A pyrene (Py) in polystyrene (PS) matrix shows rapid fluorescence quenching in the presence of 2,4-dinitrotoluene (2,4-DNT). The fluorescence quenching does not occur in the absence of the PS matrix, implying that the molecular architecture of the PS chain is critical. However, the function of the PS matrix is not well understood. Here, we investigate various Py/PS binary thin films containing PS of diverse molecular architecture (i.e., linear, centipede and 4-arm star) and molecular weight (i.e., 2.5, 35, 192, 350 and 900 kDa) to understand the effects of these molecular descriptors on the fluorescence quenching. The findings suggest that the electron-rich nature of Py/PS facilitates the photoinduced electron transfer from Py/PS to the electron-deficient 2,4-DNT, resulting in effective quenching of Py excimers.
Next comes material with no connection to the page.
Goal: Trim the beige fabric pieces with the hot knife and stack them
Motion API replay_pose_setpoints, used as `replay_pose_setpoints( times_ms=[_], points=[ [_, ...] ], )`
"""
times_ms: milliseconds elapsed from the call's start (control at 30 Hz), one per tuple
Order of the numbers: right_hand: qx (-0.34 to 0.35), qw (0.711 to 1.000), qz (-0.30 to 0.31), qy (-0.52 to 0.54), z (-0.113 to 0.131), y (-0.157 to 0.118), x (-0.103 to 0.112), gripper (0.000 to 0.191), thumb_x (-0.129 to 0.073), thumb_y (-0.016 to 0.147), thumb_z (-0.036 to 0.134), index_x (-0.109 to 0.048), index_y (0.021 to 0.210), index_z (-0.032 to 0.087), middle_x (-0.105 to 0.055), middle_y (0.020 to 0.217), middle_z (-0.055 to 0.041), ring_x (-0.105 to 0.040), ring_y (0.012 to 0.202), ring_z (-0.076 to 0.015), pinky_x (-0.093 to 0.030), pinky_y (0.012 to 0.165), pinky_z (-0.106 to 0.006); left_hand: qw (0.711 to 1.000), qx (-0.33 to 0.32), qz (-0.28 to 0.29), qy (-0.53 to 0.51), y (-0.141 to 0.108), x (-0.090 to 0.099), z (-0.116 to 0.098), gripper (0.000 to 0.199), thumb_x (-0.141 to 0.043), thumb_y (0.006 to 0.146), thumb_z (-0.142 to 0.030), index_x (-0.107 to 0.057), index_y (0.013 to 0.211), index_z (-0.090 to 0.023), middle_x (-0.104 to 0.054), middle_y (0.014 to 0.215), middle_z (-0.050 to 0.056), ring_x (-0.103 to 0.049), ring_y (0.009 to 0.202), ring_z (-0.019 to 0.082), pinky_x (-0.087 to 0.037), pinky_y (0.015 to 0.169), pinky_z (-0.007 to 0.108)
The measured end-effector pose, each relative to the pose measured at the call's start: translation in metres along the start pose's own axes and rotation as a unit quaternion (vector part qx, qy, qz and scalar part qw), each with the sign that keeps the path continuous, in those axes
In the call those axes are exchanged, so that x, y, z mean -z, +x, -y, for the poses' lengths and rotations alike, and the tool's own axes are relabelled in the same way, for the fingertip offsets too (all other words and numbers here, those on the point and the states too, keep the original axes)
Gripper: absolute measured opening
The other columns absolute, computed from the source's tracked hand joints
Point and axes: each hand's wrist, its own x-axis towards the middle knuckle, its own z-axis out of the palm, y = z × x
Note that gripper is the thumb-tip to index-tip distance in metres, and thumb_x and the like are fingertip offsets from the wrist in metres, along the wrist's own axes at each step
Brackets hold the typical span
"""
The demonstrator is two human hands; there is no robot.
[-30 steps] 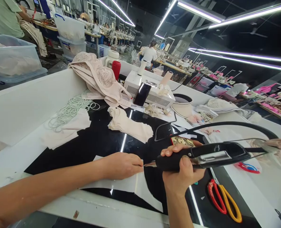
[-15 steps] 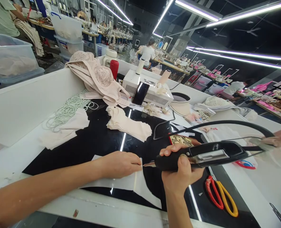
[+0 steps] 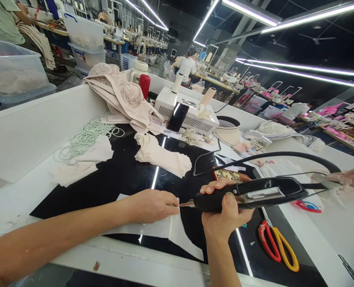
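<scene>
My left hand lies over a white fabric piece and pinches its upper edge between thumb and fingers. In my right hand is a black corded handheld tool with a silver lever on its side. The tool's pointed metal tip aims left and meets, or nearly meets, the fabric edge at my left fingertips. Exact contact is too small to tell. Part of the fabric is hidden beneath my left hand and forearm.
Scissors with red and yellow handles lie right. Beyond are stacked beige fabric strips, green cord, beige bras, a phone and a white box. Another person's hand is at the right edge, beside the tool's black cable.
My right hand and the tool have shifted very slightly left and up. My left hand stays at the fabric edge.
</scene>
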Motion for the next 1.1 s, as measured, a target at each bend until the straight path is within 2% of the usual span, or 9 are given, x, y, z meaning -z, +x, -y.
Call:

Moreover, cyclic voltammetry (CV) and UV-vis absorption verified that PS reduces the lowest unoccupied molecular orbital level of Py, promoting the Py excimer quenching efficiency in the presence of nitroaromatic molecules. The quenching process is found to be independent of molecular architecture and molecular weight, suggesting that energy migration along the PS backbone may not be the key mechanism. This simple and concise concept provide the insight into the selection for highly-efficient sensing materials.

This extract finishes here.